Red Hat is seeking a Principal Software Engineer to join our team. In this role, you will collaborate with a diverse, highly motivated group of engineers to design and implement Agentic AI features and solutions and integrate partner solutions. You will also work closely with product management, other engineering teams at Red Hat, as well as Red Hat partners and lighthouse customers.

Responsibilities

Architectural Leadership: Lead the implementation of scalable, distributed computing solutions designed to serve Agentic AI and ensure seamless integration with the Red Hat product portfolio.

MAS Design: Define and implement Multi-Agent System (MAS) architectures, including orchestration layers, state machines, tool registries, and resilient routing policies with safe fallbacks.
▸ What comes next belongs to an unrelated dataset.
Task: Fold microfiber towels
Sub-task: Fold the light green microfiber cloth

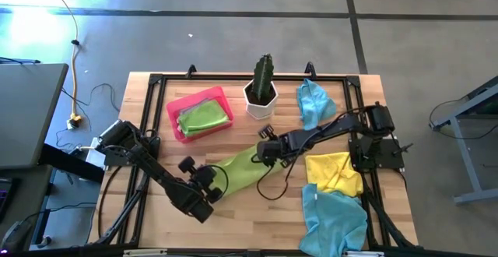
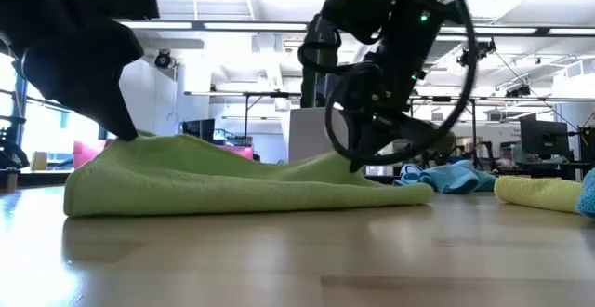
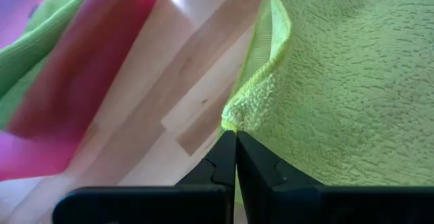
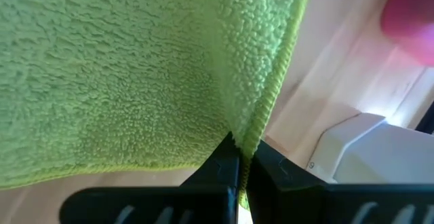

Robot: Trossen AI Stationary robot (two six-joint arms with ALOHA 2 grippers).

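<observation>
The green towel [image 1: 241, 171] lies long between the two claws, left claw [image 1: 212, 185] pinching its end far from the plant [image 1: 262, 86], right claw [image 1: 263, 154] pinching the near end.

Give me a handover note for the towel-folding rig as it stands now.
Left gripper: shut on the lime towel's edge.
Right gripper: shut on the same towel's opposite end, mid-table.
Done: one green towel lies in the pink tray.
Left: finish this one; then the yellow towel, the blue towel at the front right, and another blue towel beside the potted cactus.
</observation>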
Interoperability Standards: Hands-on experience implementing Model Context Protocol (MCP) for standardized tool/data access and Agent-to-Agent (A2A) or ACP protocols for cross-platform agent communication and task delegation.

Upstream Influence: Contribute to and influence upstream AI/ML communities to steer the evolution of open standards for agentic workflows.

Strategic Collaboration: Partner with AI/ML vendors and internal teams to refine AI strategies, addressing specific use cases that drive value through Red Hat’s next-generation UX.

Reference Architectures: Develop technical blueprints and multi-product demos that showcase the "Art of the Possible" using the Red Hat AI stack.

Innovation: Proactively explore emerging AI technologies to identify opportunities for incorporating new capabilities into software development workflows and tooling.

Engineering Excellence: Drive AI integration within the software development lifecycle (SDLC), sharing successful experiment use cases with stakeholders to foster broader innovation.

Qualifications

Minimum

7+ years of relevant software engineering experience

Bachelor’s degree in Computer Science or a related technical field, or equivalent practical experience

Agentic Frameworks: Proven experience building agents and tooling frameworks; deep expertise in LangGraph, PydanticAI, or similar state-management libraries.

Core AI Engineering: Experience implementing sophisticated RAG, long-term memory systems, semantic caches, and vector databases.

Systems Expertise: Expert-level proficiency in Python or Go, with a specific focus on building resilient, asynchronous distributed systems.

Infrastructure: Solid experience with containers and orchestration via OpenShift or Kubernetes.

Inference Optimization: Familiarity with model parallelization, quantization, and memory optimization (e.g., vLLM, DeepSpeed, OpenVino).

AI/MLOps: Experience with GitOps, automation pipelines, and managing the AI/ML lifecycle in production environments.

Evaluation & Safety: Direct experience with Agent Evaluation (Eval) frameworks (measuring success rates/hallucinations) and implementing Guardrails & Governance (preventing prompt injection/infinite loops).

Preferred

Cloud Computing experience with AWS, GCP, Azure, or IBM Cloud.

A history of open-source contributions or active participation in the AI/ML community (GitHub, Research, or Upstream).